Since the overwhelming majority of embedded use cases are single-core, I propose putting a prominent warning in the Mutex docstring for now, and working to develop a safe multi-core extension to the Mutex which can be enabled with a feature gate.

Since this API is still not stable, how about renaming the current Mutex<> to something which makes it clear is safe only for single-core?

As you said, multi-core systems are a minority, so depending on the app, this could be enough.

Spinlocks require a CAS operation so it's not possible to provide this on ARMv6-M.

If we have some APIs which have some clear safety boundary, we can have different implementations on different systems, or some might even be missing, I would consider that acceptable.

rubberduck203 commented 4 years ago

I’ve been doing a bit of research into this topic this morning. Generally speaking, in order to achieve multi-core synchronization, hardware support is required, but perhaps one of these software implementations is feasible?

I am fairly convinced that an implementation of Mutex does not belong in this hardware agnostic crate, but perhaps having a trait here to be implemented in hw specific crates might make sense. However, in that case, I would argue that a Mutex trait belongs in the embedded-hal crate instead.

jonas-schievink commented 4 years ago

perhaps one of these software implementations is feasible?

Yes, something like a spinlock can be implemented without CAS if you know the number of competing parties beforehand. That's what I did with irq::PriorityLock, for example.

The drawback is that spinlocks can easily lead to deadlock when used across interrupts (PriorityLock addresses that by providing different APIs based on the priority level, but I'm not yet sure if that's the way to go). bare_metal::Mutex cannot deadlock.

However, in that case, I would argue that a Mutex trait belongs in the embedded-hal crate instead.

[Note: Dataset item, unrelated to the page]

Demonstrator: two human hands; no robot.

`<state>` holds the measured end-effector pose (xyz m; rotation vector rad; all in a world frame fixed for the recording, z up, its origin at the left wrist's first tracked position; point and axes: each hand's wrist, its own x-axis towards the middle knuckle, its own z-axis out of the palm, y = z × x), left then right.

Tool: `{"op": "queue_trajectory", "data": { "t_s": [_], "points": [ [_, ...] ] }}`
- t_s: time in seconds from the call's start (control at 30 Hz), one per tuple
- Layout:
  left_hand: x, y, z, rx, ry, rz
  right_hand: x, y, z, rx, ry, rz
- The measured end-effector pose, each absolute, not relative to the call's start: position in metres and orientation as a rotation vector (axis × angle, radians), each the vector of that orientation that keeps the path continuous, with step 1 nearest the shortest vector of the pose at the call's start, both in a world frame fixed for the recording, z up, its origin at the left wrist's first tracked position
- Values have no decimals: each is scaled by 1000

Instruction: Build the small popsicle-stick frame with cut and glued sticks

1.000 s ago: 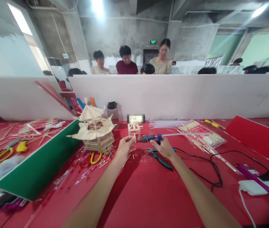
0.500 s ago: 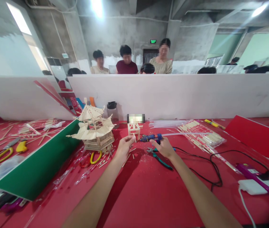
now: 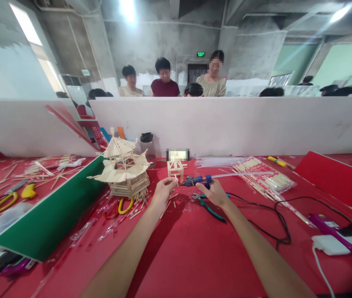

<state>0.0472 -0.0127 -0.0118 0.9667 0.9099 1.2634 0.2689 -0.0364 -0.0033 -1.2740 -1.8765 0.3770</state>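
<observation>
My right hand (image 3: 215,193) is wrapped round a blue hot glue gun (image 3: 198,180), a long clear glue stick (image 3: 244,174) coming out of its back end. Its nozzle points left, close to the fingertips of my left hand (image 3: 163,191). Those fingers pinch a short wooden stick (image 3: 176,178), mostly hidden by them. Just behind stands a small square frame of wooden sticks (image 3: 175,167). To the left is a larger pagoda model (image 3: 125,167) built of the same sticks. Cutting pliers (image 3: 211,210) with teal handles lie below my right hand.
Yellow-handled scissors (image 3: 126,205) and stick offcuts lie by the pagoda. A green board (image 3: 51,211) leans at left. Bundled sticks (image 3: 264,176), a black cable (image 3: 287,231) and a purple power strip (image 3: 334,231) are at right. A white partition (image 3: 240,124) borders the back; people are beyond.
Both hands, the stick and the glue gun stay almost in the same place. The person in the dark red top beyond the partition has shifted slightly.
</observation>
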Motion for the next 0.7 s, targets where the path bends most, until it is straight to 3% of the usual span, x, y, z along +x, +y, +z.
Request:
{"op": "queue_trajectory", "data": {
  "t_s": [0.4,0.7],
  "points": [
    [45,-9,-17,1027,925,1288,274,-33,-6,-1304,-1789,527],
    [43,-5,-21,1160,996,1302,285,-27,-11,-1227,-1536,970]
  ]
}}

Agreed. Right now we have one in mutex-trait, but IMO it should go into the embedded HAL (perhaps after we have some experience with it). (maybe even in bare-metal)

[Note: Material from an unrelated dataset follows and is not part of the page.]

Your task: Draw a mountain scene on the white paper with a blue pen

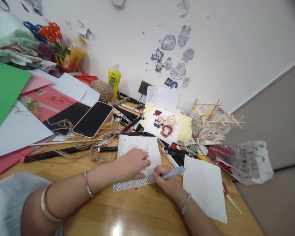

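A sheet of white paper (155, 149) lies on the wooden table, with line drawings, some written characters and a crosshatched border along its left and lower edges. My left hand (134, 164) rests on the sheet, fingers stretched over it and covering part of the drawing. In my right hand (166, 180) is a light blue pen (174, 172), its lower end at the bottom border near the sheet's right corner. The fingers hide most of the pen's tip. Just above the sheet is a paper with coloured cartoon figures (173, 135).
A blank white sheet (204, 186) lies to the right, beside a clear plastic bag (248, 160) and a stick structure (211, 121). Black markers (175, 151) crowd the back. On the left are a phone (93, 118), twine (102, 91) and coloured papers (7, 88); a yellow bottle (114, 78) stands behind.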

rubberduck203 commented 4 years ago

After further research on the software implementations, all of them do require a memory barrier. I checked the Cortex-M0, which does not have hardware muted support, and it does have a memory barrier instruction. I don’t know if that’s something we can expect from every mcu though.

bare_metal::Mutex cannot deadlock

While that is a phenomenal property of a mutex, it’s not one I expect to be there. In general, mutexes do not guarantee deadlocks can’t happen and neither does Rust in general. The guarantee is that race conditions can not occur.

I was unaware of the mutex-trait. I have to say that I agree that it should be released as a 0.1 so implementations of it can be created and tested.

https://github.com/rust-embedded/wg/issues/395

That still leaves the question of what to do with the mutex in this crate. I’m a bit concerned about the impact of removing it before another alternative is widely available. Even once another is available, the books will need to be updated accordingly.

therealprof commented 4 years ago

After further research on the software implementations, all of them do require a memory barrier. I checked the Cortex-M0, which does not have hardware muted support, and it does have a memory barrier instruction. I don’t know if that’s something we can expect from every mcu though.

Every MCU in scope of embedded Rust has a memory barrier implementation. I haven't checked those implementations but I'd be very surprised if you would not need a CAS. Typically CAS free algorithms assume the absence of hardware interrupts.

While that is a phenomenal property of a mutex, it’s not one I expect to be there. In general, mutexes do not guarantee deadlocks can’t happen and neither does Rust in general. The guarantee is that race conditions can not occur.

The problem is that in the presence of interrupt handlers deadlocks through to use of e.g. spinlocks are much more likely and cannot be prevented or compile-time checked. This is in stark contrast to a regular operating system, so it is a somewhat important property.

rubberduck203 commented 4 years ago

Every MCU in scope of embedded Rust has a memory barrier implementation.

I’m not sure what this means. Isn’t “every MCU in scope of embedded Rust” simply every MCU? Just because there isn’t support now doesn’t mean there won’t be support in the future.

I haven't checked those implementations but I'd be very surprised if you would not need a CAS. Typically CAS free algorithms assume the absence of hardware interrupts.

It may be worthwhile to research. The first software implementation listed, Dekker’s Algoritm, indicates that a spin lock can be implemented without even a test-and-set instruction, let alone a compare-and-swap. That algo has some serious limitations (it only works for 2 processes), but it does seem that it’s worthwhile looking into how a software implementation may be provided as a fallback for MCUs that don’t have mutex primitive instructions. Much like the irq::PriorityLock that was mentioned.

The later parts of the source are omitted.